В этом смысле Тургенев был типичным представителем своего времени и своего класса. Более чувствительный и щепетильный, менее одержимый и нетерпимый, чем великие страдальцы-моралисты его времени, он не менее резко, чем они, реагировал на ужасы российского самодержавия. В огромной и отсталой стране, где образованных людей было очень мало и от большинства соотечественников, которых с трудом можно назвать гражданами, живших в неописуемой бедности, угнетении и невежестве, их отделяла истинная пропасть; в такой стране, повторим, рано или поздно должен был возникнуть резкий кризис общественного сознания. Факты достаточно хорошо известны: Наполеоновские войны ввели Россию в Европу, а значит – в более прямой контакт с западным Просвещением, чем допускалось раньше. Армейские офицеры из помещичьей элиты в какой-то мере сблизились со своими крестьянами, поднятыми, как и все, общей волной патриотического чувства. Это на время прорвало жесткое расслоение российского общества.
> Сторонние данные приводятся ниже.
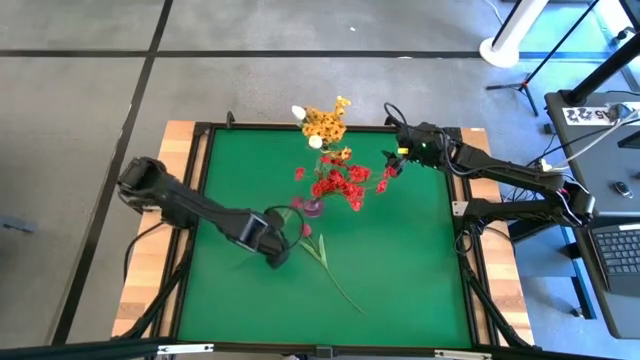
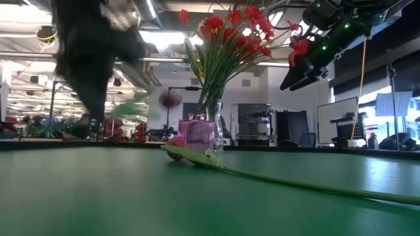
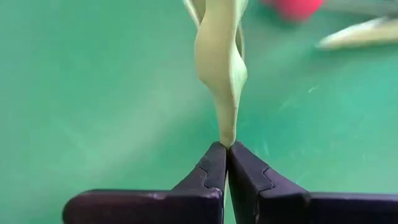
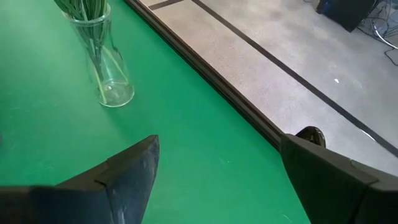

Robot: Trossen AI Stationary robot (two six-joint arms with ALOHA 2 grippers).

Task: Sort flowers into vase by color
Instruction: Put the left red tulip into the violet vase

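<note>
My left gripper [image 1: 278, 248] hangs over the middle of the green mat, shut on a green-stemmed flower. That flower's dark red bud [image 2: 169, 99] shows blurred above the table. Another dark-red-budded flower [image 1: 335, 275] lies flat on the mat, with its bud [image 3: 292, 6] close to the left gripper. A pink vase [image 1: 313, 208] holds red blossom clusters [image 2: 236, 29]. A clear vase [image 4: 109, 68] near the far edge holds yellow-orange clusters [image 1: 325, 122] and a white bud. My right gripper [image 1: 392, 168] is open in the air, right of the red blossoms. My left gripper pinches a pale green strip of the flower [image 3: 226, 127], stem or leaf I cannot tell, between its two fingertips [image 3: 214, 165]. The green part runs straight on from the tips. The bud end is off the mat. The low view of it is blurred.
The mat has a raised dark frame [image 1: 455, 215] with wooden borders outside it. The near half of the mat carries only the lying flower's stem [image 2: 275, 176]. Cables and a laptop sit beyond the right edge. The room behind holds desks and equipment.
</note>
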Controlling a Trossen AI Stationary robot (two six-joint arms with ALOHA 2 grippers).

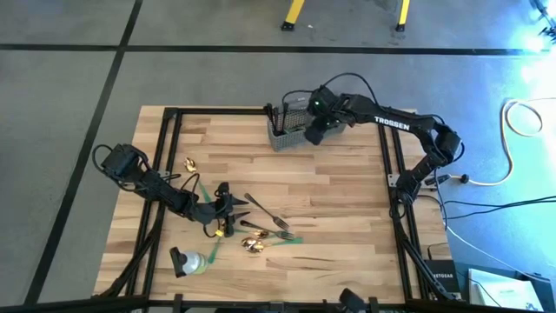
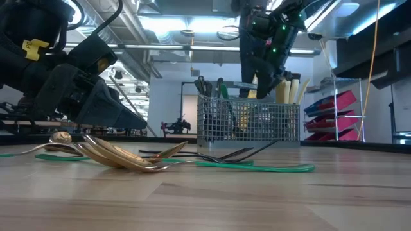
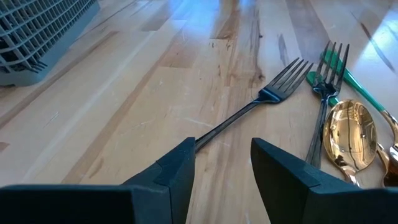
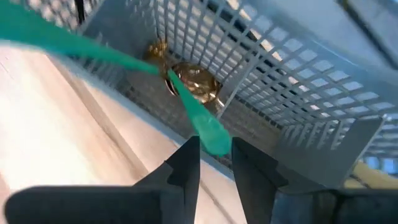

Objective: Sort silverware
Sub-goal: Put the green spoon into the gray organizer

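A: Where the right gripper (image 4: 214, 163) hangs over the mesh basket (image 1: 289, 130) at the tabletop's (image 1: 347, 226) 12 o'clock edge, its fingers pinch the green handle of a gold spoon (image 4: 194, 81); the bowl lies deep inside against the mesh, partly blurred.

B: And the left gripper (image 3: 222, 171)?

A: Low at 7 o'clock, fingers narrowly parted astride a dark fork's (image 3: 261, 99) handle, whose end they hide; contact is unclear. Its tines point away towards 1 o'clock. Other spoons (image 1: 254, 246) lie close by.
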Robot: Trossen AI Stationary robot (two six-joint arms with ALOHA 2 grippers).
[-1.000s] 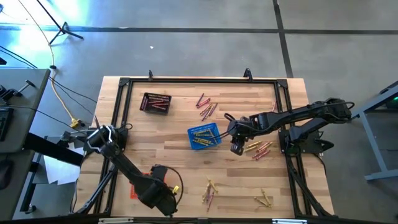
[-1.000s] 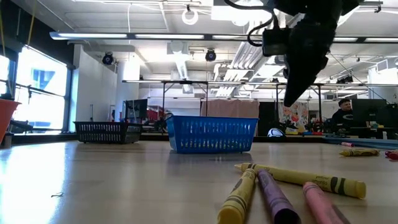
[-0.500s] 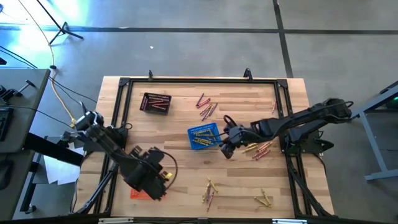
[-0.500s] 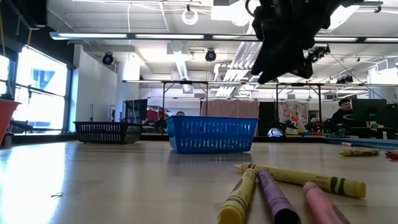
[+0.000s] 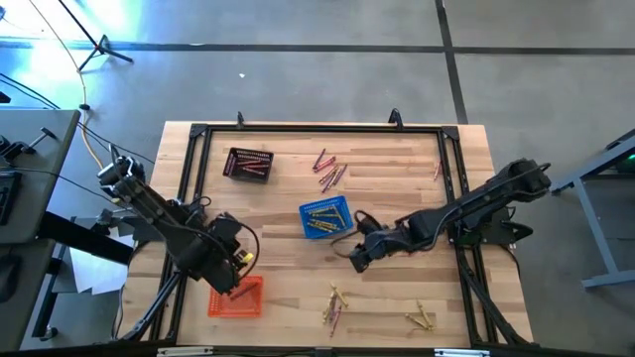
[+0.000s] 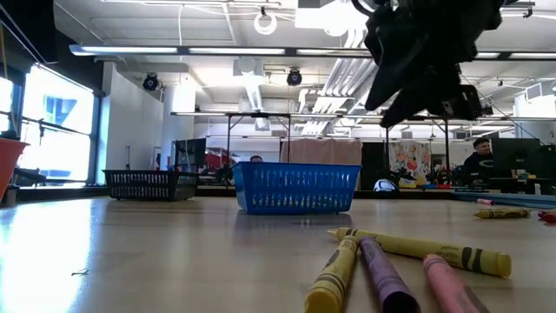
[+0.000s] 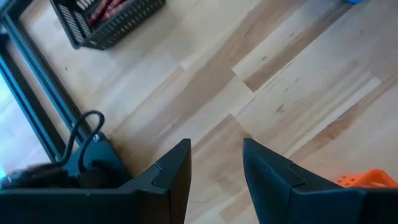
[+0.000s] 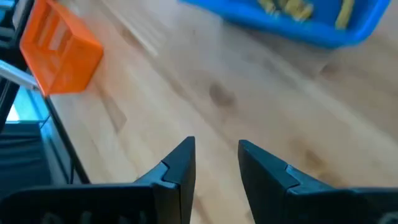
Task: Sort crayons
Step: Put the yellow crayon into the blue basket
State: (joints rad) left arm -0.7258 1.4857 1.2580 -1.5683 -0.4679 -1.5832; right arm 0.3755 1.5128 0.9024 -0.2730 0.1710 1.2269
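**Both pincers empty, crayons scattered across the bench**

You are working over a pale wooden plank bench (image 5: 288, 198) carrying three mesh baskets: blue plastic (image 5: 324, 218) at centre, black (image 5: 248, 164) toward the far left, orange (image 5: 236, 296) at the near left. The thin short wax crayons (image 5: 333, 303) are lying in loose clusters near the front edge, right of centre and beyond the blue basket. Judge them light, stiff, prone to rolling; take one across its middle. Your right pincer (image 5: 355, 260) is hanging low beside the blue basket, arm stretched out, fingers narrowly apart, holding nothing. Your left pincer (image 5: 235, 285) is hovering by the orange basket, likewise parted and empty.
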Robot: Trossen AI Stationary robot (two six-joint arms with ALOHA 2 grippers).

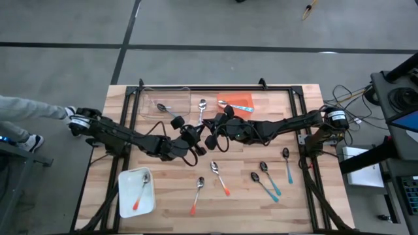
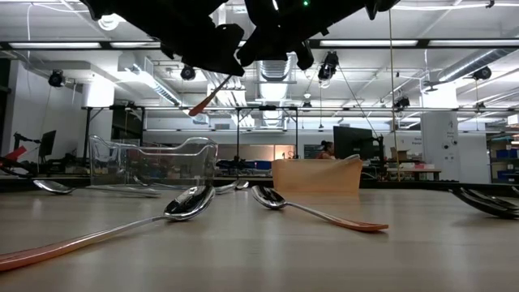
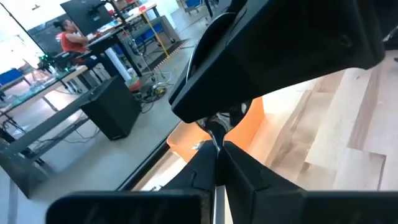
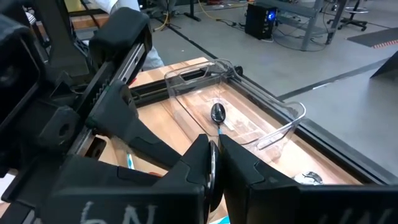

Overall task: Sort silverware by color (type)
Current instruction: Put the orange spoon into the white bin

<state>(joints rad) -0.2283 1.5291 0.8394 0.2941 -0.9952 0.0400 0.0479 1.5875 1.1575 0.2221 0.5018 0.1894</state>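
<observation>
Your two arms meet over the middle of the table, well above the wood, with the left gripper (image 1: 194, 142) and the right gripper (image 1: 213, 138) almost nose to nose. Your left fingers (image 3: 245, 177) are clamped tight on the thin silver shaft of an orange-handled spoon (image 2: 207, 99). From table height you see its orange end poking out below the dark gripper bodies, tilted down toward the clear bin's side, in mid-air and touching nothing on the table. Your right gripper is pinched closed too, with a sliver of silver caught between its fingers (image 4: 245, 177), so that spoon looks gripped from both ends at once. Under and around the hands the rest of the silverware lies flat. Two more orange-handled spoons (image 1: 198, 192) (image 1: 219, 177) sit just toward the front edge from the grippers. Three teal-handled spoons (image 1: 264, 185) (image 1: 270, 177) (image 1: 287, 163) are grouped near the front under your right arm. A silver spoon (image 1: 202, 109) lies just behind the grippers, between the clear bin (image 1: 151, 99) and the orange tray (image 1: 243, 99). The clear bin at the back holds one dark-bowled spoon (image 4: 217, 114), and the orange tray beside it holds a light-blue-handled spoon (image 1: 225, 102). The white tray (image 1: 128, 203) at the front on your left side carries one orange-handled spoon (image 1: 142, 189), well apart from both hands
</observation>
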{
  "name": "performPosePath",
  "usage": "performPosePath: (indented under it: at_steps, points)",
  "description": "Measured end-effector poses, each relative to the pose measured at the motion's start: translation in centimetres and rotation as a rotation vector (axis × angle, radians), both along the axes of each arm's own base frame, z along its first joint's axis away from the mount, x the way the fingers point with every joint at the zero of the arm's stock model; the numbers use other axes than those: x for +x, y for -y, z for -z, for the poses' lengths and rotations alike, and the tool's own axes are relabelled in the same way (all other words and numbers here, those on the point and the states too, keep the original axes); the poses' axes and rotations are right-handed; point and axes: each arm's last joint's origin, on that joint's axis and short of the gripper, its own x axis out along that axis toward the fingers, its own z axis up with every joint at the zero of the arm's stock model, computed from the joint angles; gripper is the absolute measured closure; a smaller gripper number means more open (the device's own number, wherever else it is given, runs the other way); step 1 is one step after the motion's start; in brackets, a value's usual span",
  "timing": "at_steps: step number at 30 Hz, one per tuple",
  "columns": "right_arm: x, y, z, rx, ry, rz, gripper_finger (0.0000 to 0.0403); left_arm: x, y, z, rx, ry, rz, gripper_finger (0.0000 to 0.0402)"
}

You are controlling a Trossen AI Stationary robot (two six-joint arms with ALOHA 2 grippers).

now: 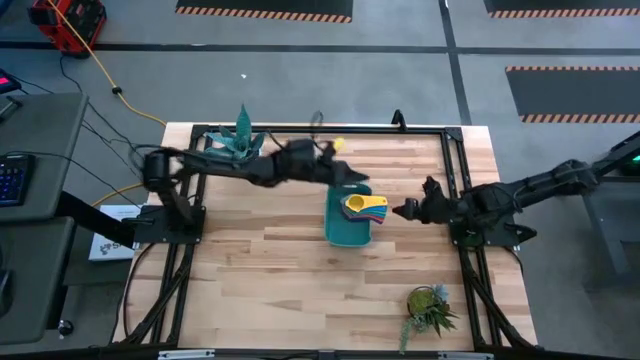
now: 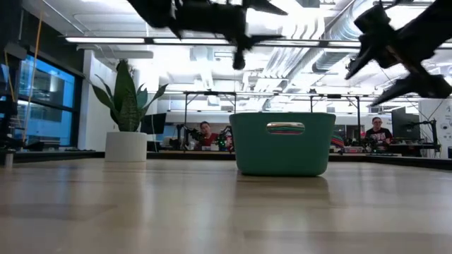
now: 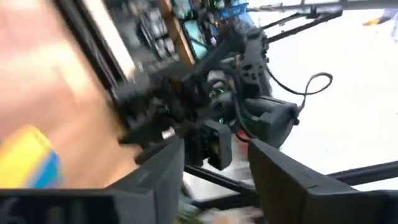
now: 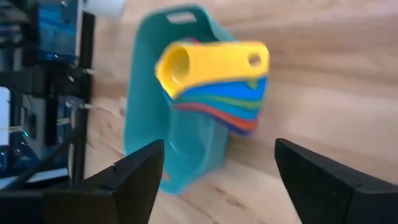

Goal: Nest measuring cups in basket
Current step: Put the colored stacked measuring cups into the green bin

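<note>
The teal basket (image 1: 338,232) (image 2: 282,144) (image 4: 149,124) stands on the wooden table near its middle. The measuring cups (image 1: 360,205) (image 4: 211,71) sit nested in it, the yellow one on top. Their flat handles (image 4: 245,102) fan out over the basket's right rim. My left gripper (image 1: 362,183) (image 3: 214,162) hovers open above the basket's far edge with nothing between its fingers. My right gripper (image 1: 398,211) (image 4: 217,168) stands open just right of the handles, apart from them.
A tall plant in a white pot (image 1: 240,142) (image 2: 127,116) stands at the far left of the table. A small potted plant (image 1: 430,305) sits at the near right. A black frame (image 1: 455,160) runs around the tabletop. People sit beyond the table.
</note>
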Motion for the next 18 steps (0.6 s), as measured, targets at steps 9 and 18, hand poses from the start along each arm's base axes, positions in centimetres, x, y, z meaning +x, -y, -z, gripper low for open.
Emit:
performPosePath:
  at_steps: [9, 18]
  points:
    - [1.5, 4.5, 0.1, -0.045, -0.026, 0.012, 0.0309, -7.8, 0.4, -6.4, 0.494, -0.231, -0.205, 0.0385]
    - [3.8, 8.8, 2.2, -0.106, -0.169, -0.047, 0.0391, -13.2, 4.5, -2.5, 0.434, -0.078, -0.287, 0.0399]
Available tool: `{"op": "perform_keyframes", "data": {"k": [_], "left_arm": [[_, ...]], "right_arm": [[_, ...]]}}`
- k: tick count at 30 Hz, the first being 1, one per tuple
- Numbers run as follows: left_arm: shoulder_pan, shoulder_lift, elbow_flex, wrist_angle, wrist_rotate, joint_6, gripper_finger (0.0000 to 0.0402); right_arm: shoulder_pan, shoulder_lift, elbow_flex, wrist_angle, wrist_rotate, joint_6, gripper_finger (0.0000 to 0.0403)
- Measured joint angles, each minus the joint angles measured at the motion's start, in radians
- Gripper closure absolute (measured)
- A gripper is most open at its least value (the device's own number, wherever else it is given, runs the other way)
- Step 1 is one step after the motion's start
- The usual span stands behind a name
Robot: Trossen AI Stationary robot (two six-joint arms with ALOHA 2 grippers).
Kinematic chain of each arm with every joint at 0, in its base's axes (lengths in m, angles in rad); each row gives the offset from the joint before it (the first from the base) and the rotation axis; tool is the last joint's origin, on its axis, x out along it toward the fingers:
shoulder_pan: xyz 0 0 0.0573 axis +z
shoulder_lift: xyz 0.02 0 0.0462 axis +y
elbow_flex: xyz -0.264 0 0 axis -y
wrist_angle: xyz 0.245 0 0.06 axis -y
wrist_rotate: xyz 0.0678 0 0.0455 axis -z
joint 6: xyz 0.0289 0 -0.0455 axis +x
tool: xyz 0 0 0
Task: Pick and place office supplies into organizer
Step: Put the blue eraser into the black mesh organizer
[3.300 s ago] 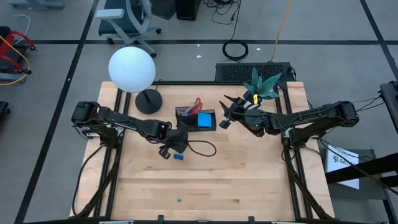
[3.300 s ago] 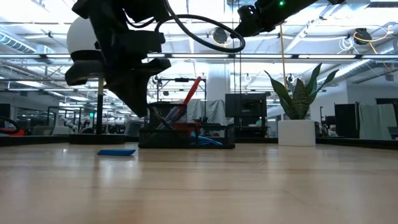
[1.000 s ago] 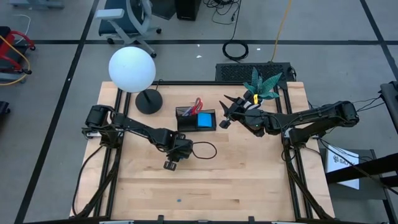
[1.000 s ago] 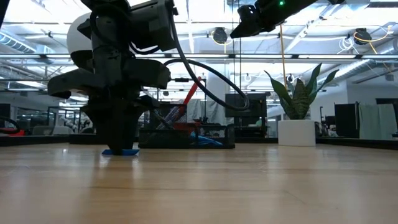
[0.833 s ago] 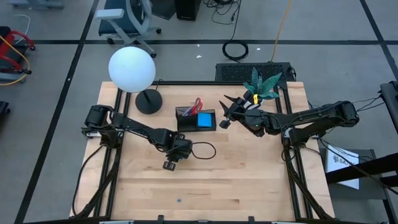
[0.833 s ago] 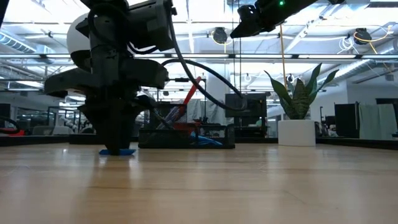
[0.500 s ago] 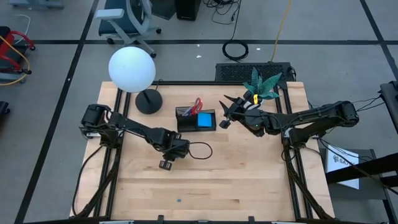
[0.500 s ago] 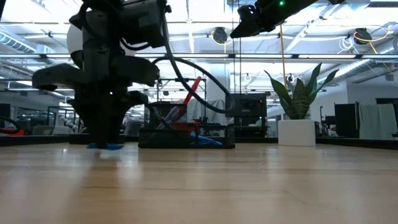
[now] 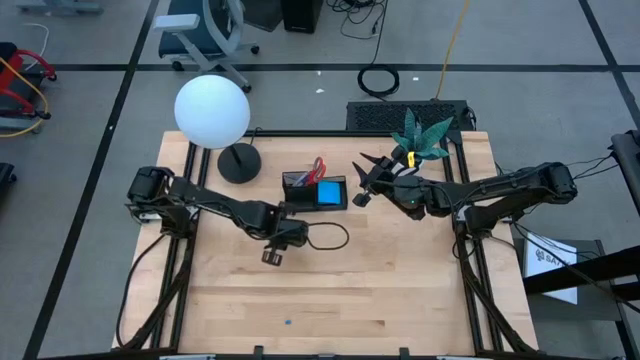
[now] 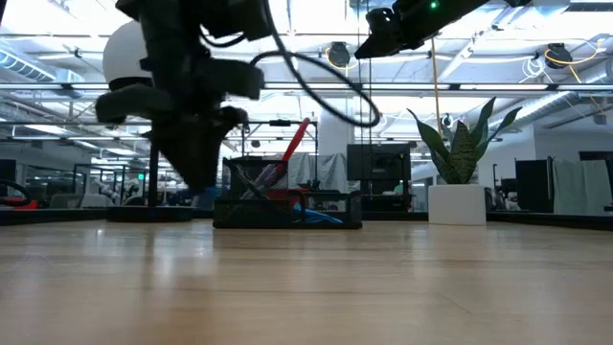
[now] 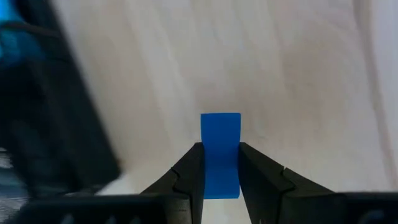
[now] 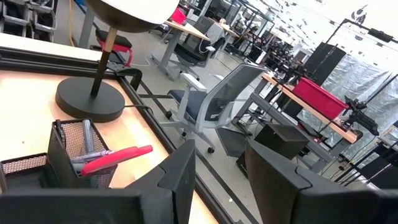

Характерны для этого общества были полуграмотная, подневольная, очень развращенная церковь; небольшая, плохо перенявшая западные влияния, довольно невежественная бюрократия, которая хотела непременно сохранить свою власть над огромным, примитивным, полусредневековым, социально и экономически неразвитым, но полным сил и трудно усмиряемым народом, который рвался из оков; почти всеобщее чувство неполноценности, и социальной, и интеллектуальной, по сравнению с западной цивилизацией. Словом, это было общество, исковерканное и своевольными окриками сверху, и тошнотворным подобострастием снизу, в котором люди мало-мальски независимые и своеобразные или сильные почти не могли нормально развиваться.